Task brief –
Repeat the data that follows in full. Do not include the pictures.

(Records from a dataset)
--*--
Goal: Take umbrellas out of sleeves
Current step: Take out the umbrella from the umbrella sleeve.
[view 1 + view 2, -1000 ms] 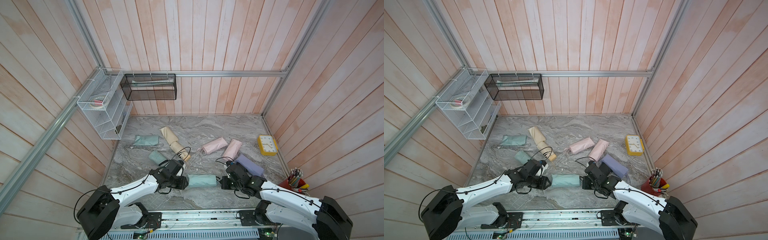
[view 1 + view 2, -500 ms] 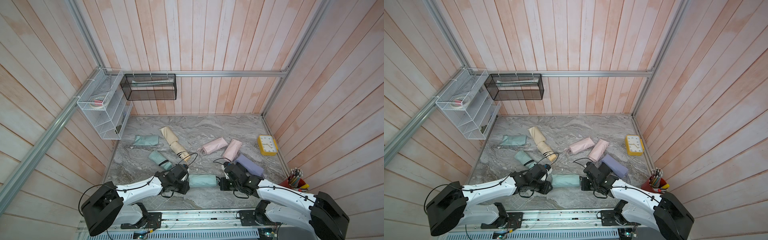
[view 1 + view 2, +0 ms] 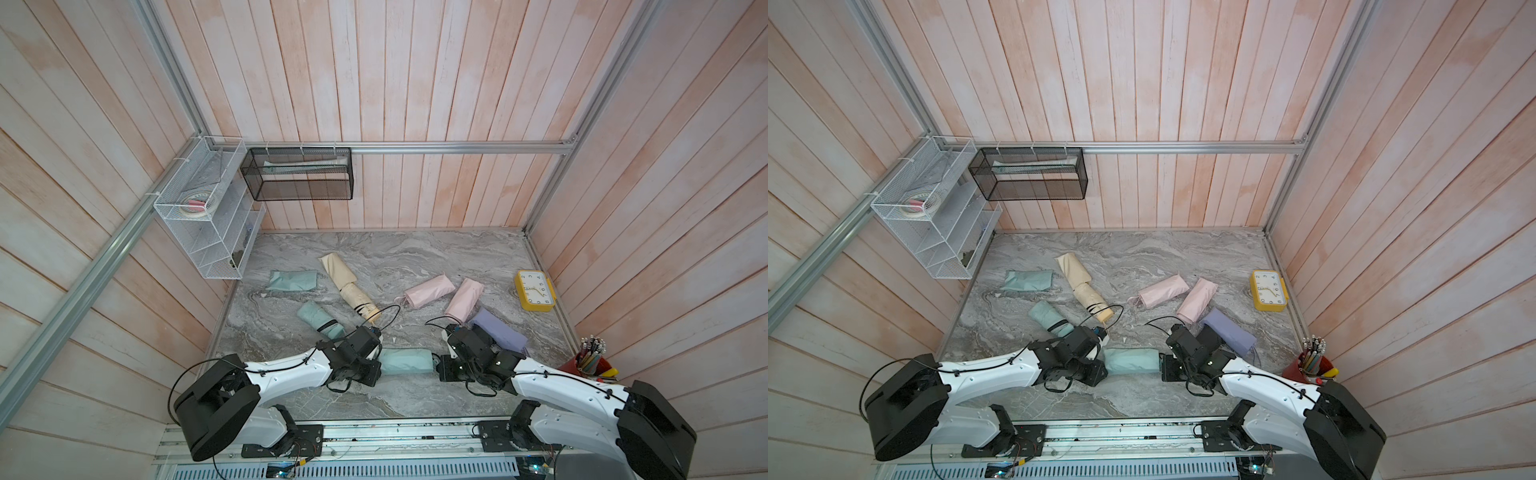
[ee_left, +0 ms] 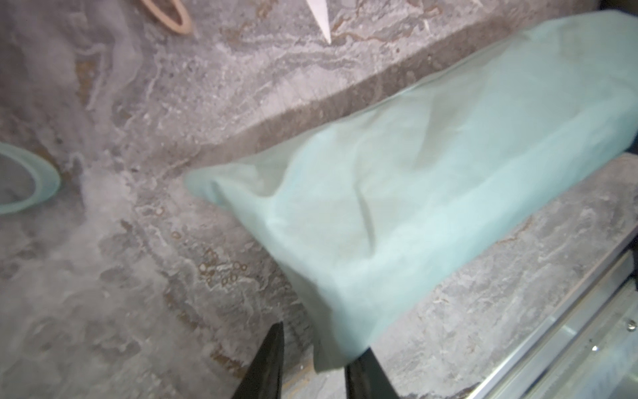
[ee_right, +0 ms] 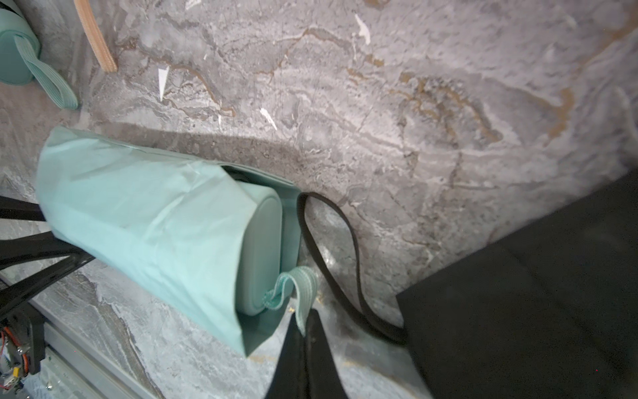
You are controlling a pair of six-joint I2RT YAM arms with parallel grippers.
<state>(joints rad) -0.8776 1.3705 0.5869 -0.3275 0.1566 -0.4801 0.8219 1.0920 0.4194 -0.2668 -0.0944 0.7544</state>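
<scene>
A mint sleeve lies near the table's front edge between both arms. Its mint umbrella is still inside, and the stubby handle shows at the sleeve's open mouth. My right gripper is shut on the umbrella's mint wrist cord. My left gripper is at the closed end of the sleeve. Its jaws are narrowly open, with the sleeve's corner hanging between them and resting against one finger.
Behind lie a bare mint umbrella, a cream umbrella half out of its sleeve, a flat mint sleeve, two pink rolls and a lavender one. A yellow clock and pencil cup stand right. A black fabric item lies beside my right gripper.
My left gripper has slid right along the front of the table to the sleeve's closed end, and its jaws have narrowed. The right gripper has stayed shut at the sleeve's mouth.
</scene>
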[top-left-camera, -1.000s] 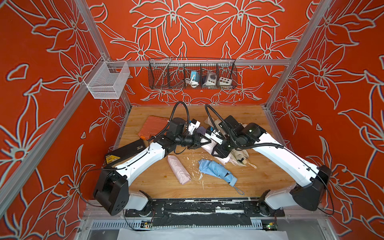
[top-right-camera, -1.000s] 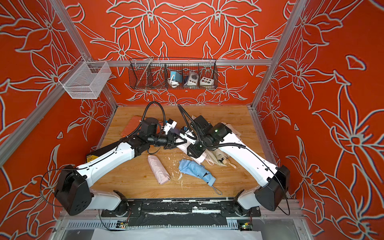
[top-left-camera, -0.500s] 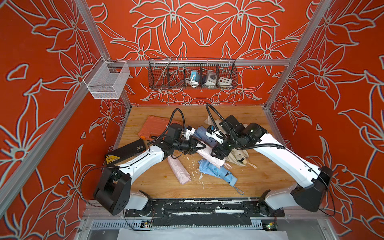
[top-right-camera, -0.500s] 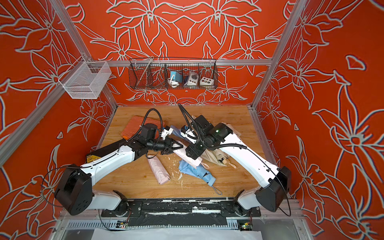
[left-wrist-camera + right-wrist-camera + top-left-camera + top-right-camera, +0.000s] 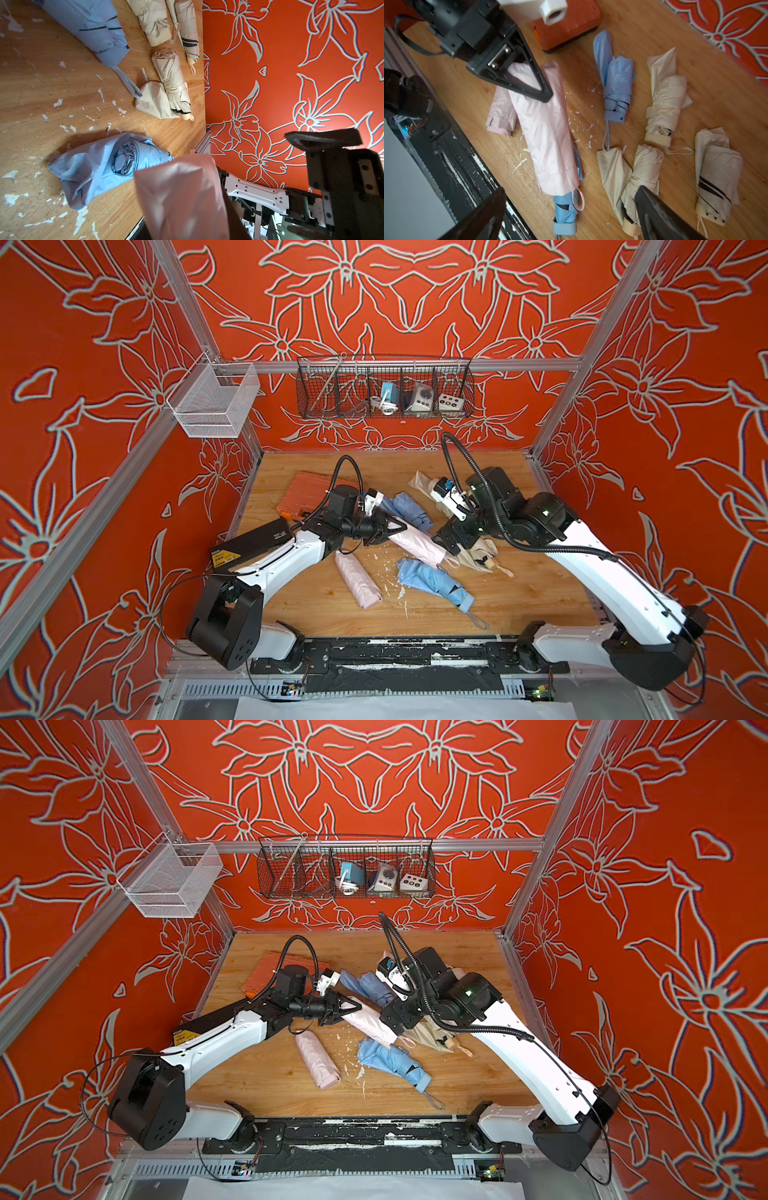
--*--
Answer to the exercise –
Goal: Take umbrellas out of sleeves
Current step: Take out the umbrella from the umbrella sleeve.
[view 1 + view 2, -1000 ms] 
[view 1 + view 2, -500 ms] 
[view 1 + view 2, +0 ms] 
[ee_left, +0 ms] 
[ee_right, +0 ms] 
You are controlling a pair of six-joint I2RT YAM arms with parallel grippers.
<state>(joints rad) -0.8776 1.3705 0.5869 -0.3275 0.1566 -0.4801 0.8219 1.0920 0.4194 -0.2668 -0.0944 0.7544</state>
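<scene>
A mint sleeve lies near the table's front edge between both arms. Its mint umbrella is still inside, and the stubby handle shows at the sleeve's open mouth. My right gripper is shut on the umbrella's mint wrist cord. My left gripper is at the closed end of the sleeve. Its jaws are narrowly open, with the sleeve's corner hanging between them and resting against one finger.
Behind lie a bare mint umbrella, a cream umbrella half out of its sleeve, a flat mint sleeve, two pink rolls and a lavender one. A yellow clock and pencil cup stand right. A black fabric item lies beside my right gripper.
My left gripper has slid right along the front of the table to the sleeve's closed end, and its jaws have narrowed. The right gripper has stayed shut at the sleeve's mouth.
</scene>
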[top-left-camera, -1.000s] 
[top-right-camera, -1.000s] 
[top-left-camera, -0.500s] 
[top-right-camera, -0.500s] 
[left-wrist-camera + right-wrist-camera + top-left-camera + top-right-camera, +0.000s] 

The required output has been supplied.